RİVAYETLER KUR'AN'IN ÖNÜNDE, KALENİN SURLARI GİBİDİR, ONA ULAŞMAYI ENGELLER.
Bizlerin Kur’an ile bağını kesenlerin, gerçekten görevini çok iyi yaptıkları anlaşılıyor. Bu zinciri, prangayı biz Müslümanların kırabilmesi ve gerçekleri HAK olanı ortaya çıkarması içinde, bizlerin çok ama çok çalışması gerekiyor. Değerli dostlarım, ben Müslümanım diyen herkes, bizzat kendisi batıl ve hurafeden uzak Kur’an ile buluşma ve anlama çabasını gösterdiği takdirde, batılın zincirlerini kırıp ALLAH’IN KİTABI KUR’AN İLE BULUŞABİLİRİZ. Eğer bu çabayı göstermiyorsak, Allah ile aldatanların tuzağına düşmekten asla kurtulamayız. ŞUNU RAHATLIKLA SÖYLEYEBİLİRİM, MÜSLÜMANLARIN KUR’AN İLE BULUŞMASININ ÖNÜNDE, KALENİN SURLARI GİBİ TEK BİR ENGEL VARDIR, ODA DOĞRULUĞUNDAN ASLA EMİN OLAMAYACAĞIMIZ VE ALLAH’IN RESULÜNÜN ADINI KULLANARAK NAKLETTİKLERİ RİVAYET HADİSLER.

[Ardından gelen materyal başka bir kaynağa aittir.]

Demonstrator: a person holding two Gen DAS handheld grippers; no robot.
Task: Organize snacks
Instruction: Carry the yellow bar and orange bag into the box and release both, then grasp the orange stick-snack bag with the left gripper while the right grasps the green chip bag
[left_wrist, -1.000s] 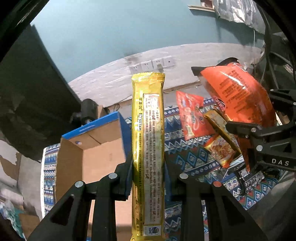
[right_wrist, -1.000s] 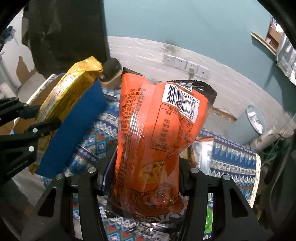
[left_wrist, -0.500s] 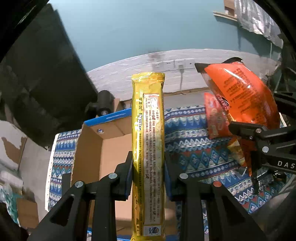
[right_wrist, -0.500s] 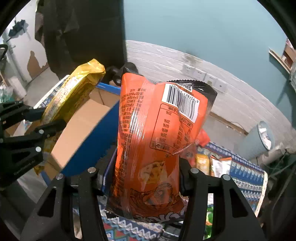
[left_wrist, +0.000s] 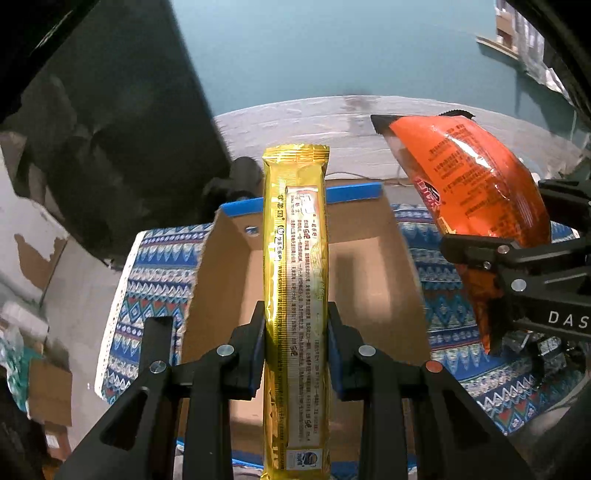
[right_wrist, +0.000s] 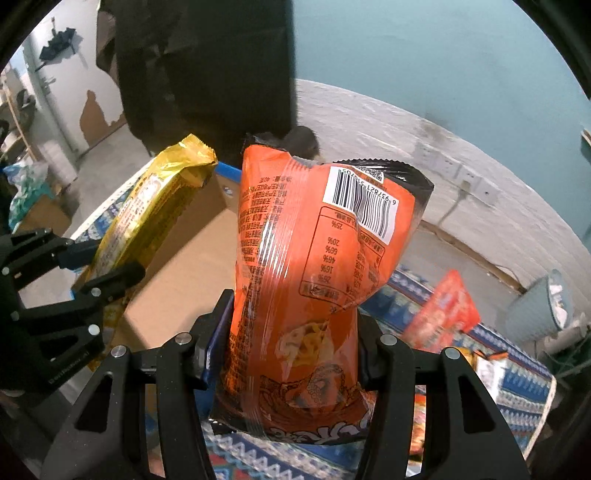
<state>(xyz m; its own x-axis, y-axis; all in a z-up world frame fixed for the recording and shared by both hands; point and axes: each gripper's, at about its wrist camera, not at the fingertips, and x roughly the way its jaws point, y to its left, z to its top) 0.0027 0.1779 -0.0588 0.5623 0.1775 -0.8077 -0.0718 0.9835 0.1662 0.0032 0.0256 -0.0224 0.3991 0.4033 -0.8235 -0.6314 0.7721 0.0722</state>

Allah şahittir ki, ben hadis düşmanı değilim. Ben insanları Allah ile aldatmaya çalışanların düşmanıyım. Allah’ın Resulüne, iftira atmaktan korkan bir Müslümanım. Hadis söz anlamına gelir ki, Rabbimiz gerçek iman eden bir Müslümanı bu konuda Zümer suresi 18. Ayetinde, bakın nasıl uyarıyor. “SÖZLERİ/HADİSLERİ DİNLEYİP, EN GÜZELİNE DOĞRUSUNA UYANLARI MÜJDELE. İŞTE ALLAH'IN DOĞRU YOLA ULAŞTIRDIĞI BUNLARDIR. GERÇEK AKIL SAHİPLERİ DE BUNLARDIR.” Peki, Allah sözlerin/hadislerin en doğrusunun nereden öğrenmemizi istiyor ve bizleri yönlendiriyordu? Bakın Nahl suresi 89. Ayetinde Rabbimiz nereye yönlendiriyor bizleri. “BU KİTABI SANA, HER KONUDA AÇIKLAMA GETİREN BİR REHBER, BİR HİDAYET VE RAHMET KAYNAĞI, ALLAH’A GÖNÜLDEN BAĞLANANLAR İÇİN BİR MÜJDE OLARAK İNDİRDİK.” Yine Ali İmran 103. Ayetinde, Rabbimiz bizleri nereye sarılmamızı emrediyordu? “TOPLUCA ALLAH'IN İPİNE/KUR'AN'A SIMSIKI SARILINIZ, AYRILIĞA DÜŞMEYİNİZ,”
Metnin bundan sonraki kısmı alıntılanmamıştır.